V I L L A   M E L Z I   D' E R I L

 

La Contessa Serbelloni Mazzanti Vien dal Mare nel film " Il secondo tragico Fantozzi " risalente all'ormai lontono 1976, trascorreva le vacanze a Villa Serbelloni, il Gran Hotel a 50 Stelle edificato sulla punta di Bellagio. A farle compagnia il Gran Can Alanmolosso xxxiii esimo che si nutriva di polpette d'impiegato.

Orbene scesi a Bellagio e consapevoli del pericolo e dei prezzi delle Suite Excelsior ci siamo velomestamente allontanati dall'ex villa che vide tra i propri ospiti Stendhal, Churcill, Wilson, Clarck Gabel ecc. ecc......e ci siamo diretti più a Sud lungo la parte occidentale della penisola per visitare previo modesto esborso i giardini di Villa Melzi.

 

 

 

Il traghetto partendo da Varenna impiega una decina di minuti per l'attraversata e così dopo Villa Monastero abbiamo voluto dare un'occhiata a quello che è sicuramente il più bel gioiello del lago di Como.

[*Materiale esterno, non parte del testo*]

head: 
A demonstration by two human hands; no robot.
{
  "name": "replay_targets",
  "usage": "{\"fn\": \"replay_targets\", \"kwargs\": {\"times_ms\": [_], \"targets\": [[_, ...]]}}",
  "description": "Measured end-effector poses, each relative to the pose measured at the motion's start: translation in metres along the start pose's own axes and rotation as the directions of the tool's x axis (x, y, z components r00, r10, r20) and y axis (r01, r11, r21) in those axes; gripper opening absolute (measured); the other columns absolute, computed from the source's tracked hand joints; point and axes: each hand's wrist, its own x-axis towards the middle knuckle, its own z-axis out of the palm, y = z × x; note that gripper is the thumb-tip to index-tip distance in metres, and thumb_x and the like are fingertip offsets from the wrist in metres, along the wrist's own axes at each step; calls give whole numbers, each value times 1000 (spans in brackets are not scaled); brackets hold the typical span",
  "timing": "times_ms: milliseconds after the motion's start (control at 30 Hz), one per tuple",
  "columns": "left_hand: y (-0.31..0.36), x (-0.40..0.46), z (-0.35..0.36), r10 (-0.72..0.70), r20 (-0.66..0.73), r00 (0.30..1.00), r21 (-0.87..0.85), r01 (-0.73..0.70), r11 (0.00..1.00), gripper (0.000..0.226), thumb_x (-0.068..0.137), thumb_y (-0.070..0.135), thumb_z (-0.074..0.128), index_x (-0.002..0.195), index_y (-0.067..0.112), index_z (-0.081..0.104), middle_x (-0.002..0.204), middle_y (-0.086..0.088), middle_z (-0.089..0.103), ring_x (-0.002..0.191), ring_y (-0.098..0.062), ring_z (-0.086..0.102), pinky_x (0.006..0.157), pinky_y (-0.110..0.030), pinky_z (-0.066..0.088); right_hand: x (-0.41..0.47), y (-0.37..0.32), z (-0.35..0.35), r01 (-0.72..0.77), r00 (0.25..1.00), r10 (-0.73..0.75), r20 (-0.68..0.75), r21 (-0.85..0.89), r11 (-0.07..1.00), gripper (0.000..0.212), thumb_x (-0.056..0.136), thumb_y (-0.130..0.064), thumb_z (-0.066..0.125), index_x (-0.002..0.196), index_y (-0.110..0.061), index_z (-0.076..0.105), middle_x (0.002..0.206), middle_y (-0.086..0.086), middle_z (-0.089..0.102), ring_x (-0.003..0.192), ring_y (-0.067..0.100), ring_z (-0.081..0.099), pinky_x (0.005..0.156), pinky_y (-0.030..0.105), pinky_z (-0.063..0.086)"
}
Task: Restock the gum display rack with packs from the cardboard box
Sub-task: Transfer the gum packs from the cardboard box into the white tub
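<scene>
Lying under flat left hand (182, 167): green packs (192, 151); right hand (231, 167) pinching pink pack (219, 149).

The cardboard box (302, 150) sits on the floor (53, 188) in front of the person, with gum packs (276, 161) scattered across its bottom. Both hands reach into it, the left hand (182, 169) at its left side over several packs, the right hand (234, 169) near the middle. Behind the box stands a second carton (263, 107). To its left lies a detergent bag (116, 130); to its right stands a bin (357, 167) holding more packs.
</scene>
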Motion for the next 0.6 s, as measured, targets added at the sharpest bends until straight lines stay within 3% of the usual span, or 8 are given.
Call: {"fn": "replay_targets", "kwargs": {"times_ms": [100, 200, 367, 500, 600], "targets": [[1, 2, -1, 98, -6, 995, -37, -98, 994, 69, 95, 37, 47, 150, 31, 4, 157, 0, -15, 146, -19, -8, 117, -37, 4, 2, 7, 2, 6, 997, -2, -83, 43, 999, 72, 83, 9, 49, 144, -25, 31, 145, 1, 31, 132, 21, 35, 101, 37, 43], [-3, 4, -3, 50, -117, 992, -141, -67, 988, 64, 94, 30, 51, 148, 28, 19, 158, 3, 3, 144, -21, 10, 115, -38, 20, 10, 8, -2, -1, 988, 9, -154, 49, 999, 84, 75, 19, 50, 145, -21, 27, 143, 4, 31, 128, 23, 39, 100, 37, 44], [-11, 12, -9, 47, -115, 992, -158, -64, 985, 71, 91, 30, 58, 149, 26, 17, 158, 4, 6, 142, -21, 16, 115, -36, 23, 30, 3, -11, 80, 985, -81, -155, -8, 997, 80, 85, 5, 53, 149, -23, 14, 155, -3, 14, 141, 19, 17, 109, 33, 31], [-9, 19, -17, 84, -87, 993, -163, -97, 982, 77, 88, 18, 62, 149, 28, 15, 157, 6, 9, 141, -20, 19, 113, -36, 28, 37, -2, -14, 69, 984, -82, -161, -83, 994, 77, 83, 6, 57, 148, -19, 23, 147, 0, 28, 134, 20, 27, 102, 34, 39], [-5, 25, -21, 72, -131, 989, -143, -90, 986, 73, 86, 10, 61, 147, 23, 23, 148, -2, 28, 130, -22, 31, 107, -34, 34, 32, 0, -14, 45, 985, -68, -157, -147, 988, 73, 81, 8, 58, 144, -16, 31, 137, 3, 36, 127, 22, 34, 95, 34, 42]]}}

La villa in stile neoclassico è privata e sono visitabili solo i giardini; non occorre ribadire che il periodo migliore per passeggiare nel parco sarebbe aprile - maggio per la fioritura delle camelie e ottobre - novembre per i magici colori dell'autunno.

Parco e villa risalgono ai primi dell'Ottocento quando Napoleone Bonaparte imperversava con il suo esercito in Italia e in Europa.

Il duca d'Eril suo fedele servitore al tempo della Repubblica Cisalpina, fece costruire un edificio sobrio che ben si armonizzava con il paesaggio lacustre; per il giardino chiamò Luigi Canonica e Luigi Villoresi che si occuparono entrambi della realizzazione del parco della Villa Reale di Monza.

I risultati furono e sono stupefacenti pensando anche al fatto che lo spazio a disposizione non è poi così grande.

 

 

 

 

L'unico angolo dove la vista del lago è preclusa è il laghetto orientale:

 

 

 

 

Poi lo spazio si allarga nella cornice dei cipressi e del chiosco in stile moresco:

 

 

 

 

Tra le varie statue che impreziosiscono il parco c'è quella di Dante; il divin poeta ascolta pazientemente il sermone di Beatrice che gli promette il paradiso dello spirito ma sopratutto quello della carne:

 

 

 

 

 

 

 

Più in la, alla fine del viale dei platani, Apollo si gode narcisicamente e svestitamente il sole:

 

 

 

 

Pochi ed essenziali elementi architettonici per nuove e suggestive visioni del lago sono posti di fronte alla villa:

 

 

 

 

Sulla sponda opposta s'intravede Villa Carlotta che visiteremo nel tardo autunno.

 

 

 

Fa eco al Dio Apollo, l'eroe mitologico Meleagro; la perfetta simmetria della parte centrale del parco è così garantita.

 

 

 

« Ella dunque, stirpe divina, l'Urlatrice, irata, gli mandò contro un feroce cinghiale selvaggio, zanna candida, che prese a conciar male la vigna d'Oineo; molti alberi alti stendeva a terra, rovesci, con le radici e con la gloria dei frutti. L'uccise Melèagro, il figliuolo d'Oineo, chiamando cacciatori da molte città e cani, ché vinto non l'avrebbe con pochi mortali, tant'era enorme, e gettò molti sulle pire odiose. »

                                                                                                                                                                                 (Omero, Iliade, libro IX)

 

 

Neoclassico, lo stile della purezza, della sobrietà, dell'ordine e della metafisica; siamo condotti  per mano in un tempo sospeso:

 

 

 

 

Poi c'è l'incanto del giardino con l'incredibile verde del corniolo cinese; cinese anche nella sua specificità di pagoda vegetale:

 

 

 

 

L'imponenza del cedro del Libano fa da contraltare alla leggerezza del corniolo:

 

 

 

 

Ma è ancora l'albero orientale ad attrarre il fotografo in un controluce che è come una stampa giapponese:

 

 

 

 

Nel parco sono decine le specie vegetali trapiantate più di 200 anni fa: dalle sequoie della California ai pini del Michigan, dalle magnolie ai cedri, dai cipressi ai platani, dai faggi alle querce. Alberi come case per respirare la brezza del lago nell'inebriante piacere dell'ombra di luglio.